On the 20 October 2023 the Supreme Court delivered a landmark judgement in the case of The Revenue Commissioners v Karshan (Midlands) Ltd T/A Domino’s pizza. The case was a tax case relating to the tax status of delivery drivers engaged by Karshan. Karshan had treated the drivers as self-employed contractors. Revenue had challenged this position and argued that the drivers were in fact employees and were not self-employed. Karshan appealed against the Revenue’s assessment to the Tax Appeals Commissioner (TAC). The TAC held in favour of the Revenue. A further appeal was taken to the High Court, which upheld the TAC determination (in favour of the Revenue). The High Court decision was appealed to the Court of Appeal which found in favour of the taxpayer, overturning the decision of the High Court. Revenue appealed against the Court of Appeal decision to the Supreme Court which has overturned the Court of Appeal decision and has upheld the decision of the TAC, in effect finding that the drivers were in fact employees and were not self-employed.
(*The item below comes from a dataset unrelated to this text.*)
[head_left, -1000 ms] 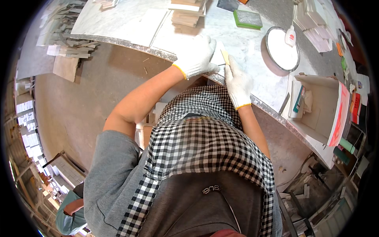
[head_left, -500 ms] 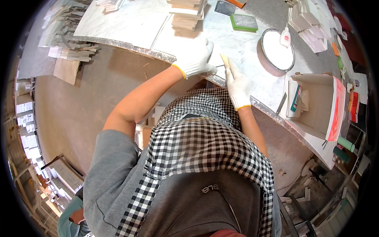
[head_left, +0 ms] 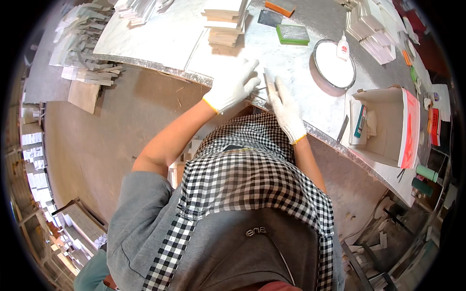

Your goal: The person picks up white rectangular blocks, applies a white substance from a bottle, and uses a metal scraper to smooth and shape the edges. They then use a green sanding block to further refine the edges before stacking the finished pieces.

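Bright, even daylight. Mild glare on white table (head_left: 301, 63) toward 1 o'clock. Soft shadows beneath table edge. Strong fisheye bending, black vignette around rim. Centre sharp; periphery at 8 o'clock smeared.

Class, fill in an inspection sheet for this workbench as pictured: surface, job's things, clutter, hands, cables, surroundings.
Surface: grey worktable with a sparkly edge, dusty white.
Job's things: thin pale strip at the table's edge, between the hands.
Clutter: stack of pale boards; green sanding block; round dish of white stuff with a small glue bottle; open white box.
Hands: left hand and right hand, both in white gloves, resting at the strip.
Cables: nothing seen.
Surroundings: concrete floor; piled strips to the left.
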`<action>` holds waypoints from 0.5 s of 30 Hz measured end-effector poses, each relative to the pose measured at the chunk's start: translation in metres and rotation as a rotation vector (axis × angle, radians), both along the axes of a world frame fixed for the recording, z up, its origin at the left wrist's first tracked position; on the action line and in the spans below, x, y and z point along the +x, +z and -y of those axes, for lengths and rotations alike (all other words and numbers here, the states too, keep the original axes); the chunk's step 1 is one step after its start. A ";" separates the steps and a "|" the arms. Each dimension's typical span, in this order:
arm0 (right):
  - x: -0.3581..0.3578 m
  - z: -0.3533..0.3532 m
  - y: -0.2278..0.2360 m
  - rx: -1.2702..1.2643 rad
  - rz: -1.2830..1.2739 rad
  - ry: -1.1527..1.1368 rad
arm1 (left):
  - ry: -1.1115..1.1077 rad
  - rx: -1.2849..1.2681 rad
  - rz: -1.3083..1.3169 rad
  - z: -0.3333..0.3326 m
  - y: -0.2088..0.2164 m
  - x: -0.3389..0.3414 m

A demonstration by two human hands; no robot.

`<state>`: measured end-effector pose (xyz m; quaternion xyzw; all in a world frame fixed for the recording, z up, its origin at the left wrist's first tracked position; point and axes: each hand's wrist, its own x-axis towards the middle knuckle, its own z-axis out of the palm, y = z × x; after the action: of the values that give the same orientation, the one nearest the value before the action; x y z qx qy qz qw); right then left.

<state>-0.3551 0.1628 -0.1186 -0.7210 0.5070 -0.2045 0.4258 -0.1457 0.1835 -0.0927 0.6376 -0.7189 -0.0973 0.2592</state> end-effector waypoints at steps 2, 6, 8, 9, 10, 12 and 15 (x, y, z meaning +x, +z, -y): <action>0.008 -0.008 -0.005 0.138 0.168 0.023 | -0.107 0.013 -0.023 -0.016 0.017 -0.008; 0.020 -0.021 0.013 0.463 0.474 0.085 | -0.175 0.104 0.253 -0.057 0.031 -0.021; 0.023 -0.025 0.020 0.535 0.530 0.132 | -0.197 0.150 0.283 -0.075 0.021 -0.011; 0.024 -0.028 0.025 0.571 0.559 0.156 | -0.201 0.181 0.295 -0.080 0.022 -0.007; 0.023 -0.031 0.031 0.610 0.546 0.151 | -0.203 0.213 0.302 -0.086 0.022 -0.003; 0.025 -0.037 0.035 0.658 0.599 0.179 | -0.208 0.183 0.348 -0.094 0.017 0.003; 0.025 -0.040 0.027 0.713 0.600 0.196 | -0.202 0.219 0.406 -0.104 0.015 0.008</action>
<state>-0.3301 0.2030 -0.0913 -0.4834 0.3296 -0.1759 0.7917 -0.1378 0.2873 -0.0778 0.5932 -0.8015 -0.0697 0.0278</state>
The question of whether or not an individual is providing services under a contract for services (self-employed) or a contract of services (employee) has been around for years. Where an employment relationship exists, Irish tax legislation provides that the employer is required to operate payroll taxes and pay social security. Where the individual is self-employed, the obligation to correctly remit taxes falls on the self-employed individual. The issue that arises is that whilst Irish tax legislation is clear that employers must operate payroll taxes, there is no guidance in Irish tax legislation as to how to determine whether or not an individual is an employee. Justice Murray in the Supreme Court referred to this in his decision stating, in respect of the Irish tax legislation, that “None of these provisions afford any guidance as to how the question of whether in any given case a worker is or is not an employee, should be resolved”. Because there has been no legislative definition of what constitutes an employment relationship, it has been necessary to rely on tests established in caselaw. This has tended to leave a lot of “grey” areas which has led to uncertainty for businesses. This has been exacerbated when one considers that work practices have evolved significantly over the years. The concept of a 9 to 5 salary job physically based in the employer’s premises is much less prevalent now.
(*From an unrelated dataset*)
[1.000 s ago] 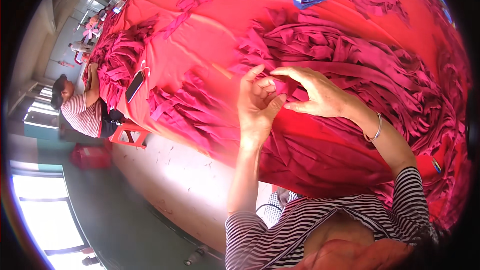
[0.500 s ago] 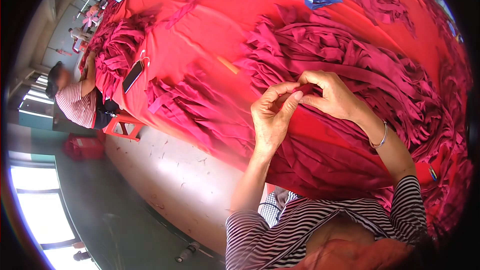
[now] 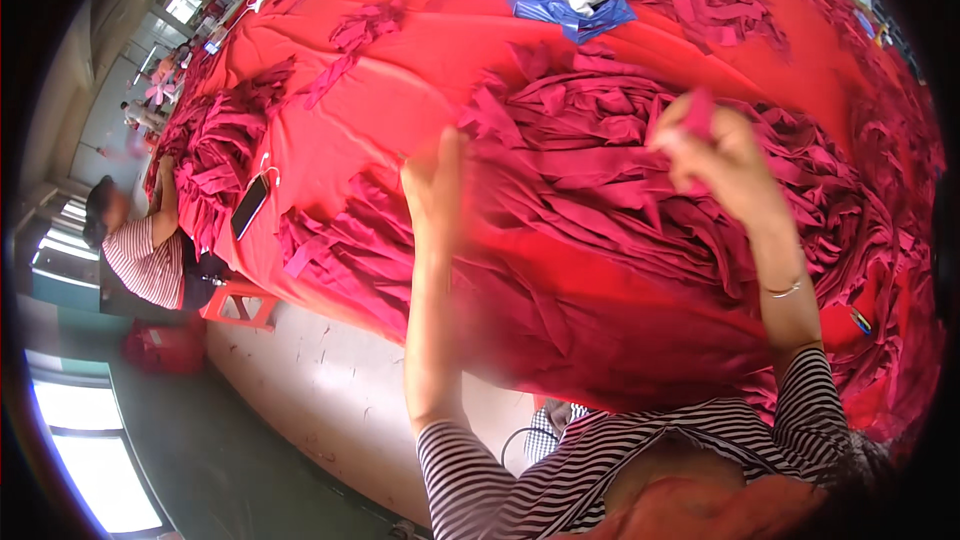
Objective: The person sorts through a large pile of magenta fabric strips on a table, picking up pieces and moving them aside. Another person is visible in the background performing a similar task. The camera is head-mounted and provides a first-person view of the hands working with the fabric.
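phone (image 3: 250, 205) left of fabric pile (image 3: 640, 180)

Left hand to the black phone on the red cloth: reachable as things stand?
Probably not without leaning. The left hand is raised and empty over the strip pile, and the phone lies well off to its left near the table edge. Only flat red cloth lies between, so nothing blocks the way.

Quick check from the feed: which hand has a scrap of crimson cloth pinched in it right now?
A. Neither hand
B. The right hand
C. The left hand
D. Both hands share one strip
B: the right hand is raised with a small crimson scrap in its fingers, while the left hand is apart from it, open and blurred.
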`<state>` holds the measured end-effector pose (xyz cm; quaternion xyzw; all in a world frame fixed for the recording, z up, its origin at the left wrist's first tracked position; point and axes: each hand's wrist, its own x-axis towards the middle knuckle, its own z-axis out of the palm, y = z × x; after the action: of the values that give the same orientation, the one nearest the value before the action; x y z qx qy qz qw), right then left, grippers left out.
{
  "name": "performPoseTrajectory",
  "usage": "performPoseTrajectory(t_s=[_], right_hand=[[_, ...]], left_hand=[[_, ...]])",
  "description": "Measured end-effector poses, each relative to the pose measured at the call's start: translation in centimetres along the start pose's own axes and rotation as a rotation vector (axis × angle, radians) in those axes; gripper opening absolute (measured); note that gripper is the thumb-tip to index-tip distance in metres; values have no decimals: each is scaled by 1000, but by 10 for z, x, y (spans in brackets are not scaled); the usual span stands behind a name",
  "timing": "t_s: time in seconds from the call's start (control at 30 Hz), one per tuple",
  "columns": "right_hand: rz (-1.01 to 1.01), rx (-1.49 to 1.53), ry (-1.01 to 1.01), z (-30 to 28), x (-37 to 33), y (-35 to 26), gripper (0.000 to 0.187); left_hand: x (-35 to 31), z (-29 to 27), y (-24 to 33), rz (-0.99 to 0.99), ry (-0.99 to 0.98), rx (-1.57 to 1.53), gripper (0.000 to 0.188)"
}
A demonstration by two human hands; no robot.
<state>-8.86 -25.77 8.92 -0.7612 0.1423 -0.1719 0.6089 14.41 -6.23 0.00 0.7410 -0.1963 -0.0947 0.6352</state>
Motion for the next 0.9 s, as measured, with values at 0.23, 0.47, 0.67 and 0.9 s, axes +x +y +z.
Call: performPoseTrajectory(t_s=[0.23,0.47,0.67,0.9], right_hand=[[-528,339,461,-63,-19,-75,24],[134,360,8,-42,-5,9,22],[346,576,-214,-9,2,97,26],[235,563,-250,5,-1,82,35]], left_hand=[[73,51,10,266,-23,516,39],[-28,61,22,104,-352,-446,12],[-88,95,-2,-193,-695,-439,28],[-93,93,-9,-234,-665,-373,31]])
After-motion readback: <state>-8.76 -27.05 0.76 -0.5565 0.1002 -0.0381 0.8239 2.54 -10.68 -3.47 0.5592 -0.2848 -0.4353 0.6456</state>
The Supreme Court decision goes into considerable detail in reviewing and analysing caselaw, in Ireland and in other common law jurisdictions. A lot of the caselaw had focused on the concept of “mutuality of obligations”. Justice Murrary remarked that “Much of the difficulty in this appeal arose from various different meanings applied by the case law, commentators, the parties, the Commissioner, the High Court and the Court of Appeal judges to the term ‘mutuality of obligation’”. Justice Murray having considered relevant caselaw on the concept of ‘mutuality of obligations’ went on to say that “the term ‘mutual obligations’ when used in this context has generated unnecessary confusion. This, I think, will be most effectively avoided in the future if the use of the phrase in this arena is discontinued”.
In finding that the drivers were employees for tax purposes, Justice Murray went on to set out a test for determining whether a contract is one “of service” or “for service”, which is set out below:
- Does the contract involve the exchange of wage or other remuneration for work?
- Has the worker agreed to provide their services to the employer personally?
- If so, does the employer exercise sufficient control over the putative employee to render the agreement one that is capable of being an employment agreement?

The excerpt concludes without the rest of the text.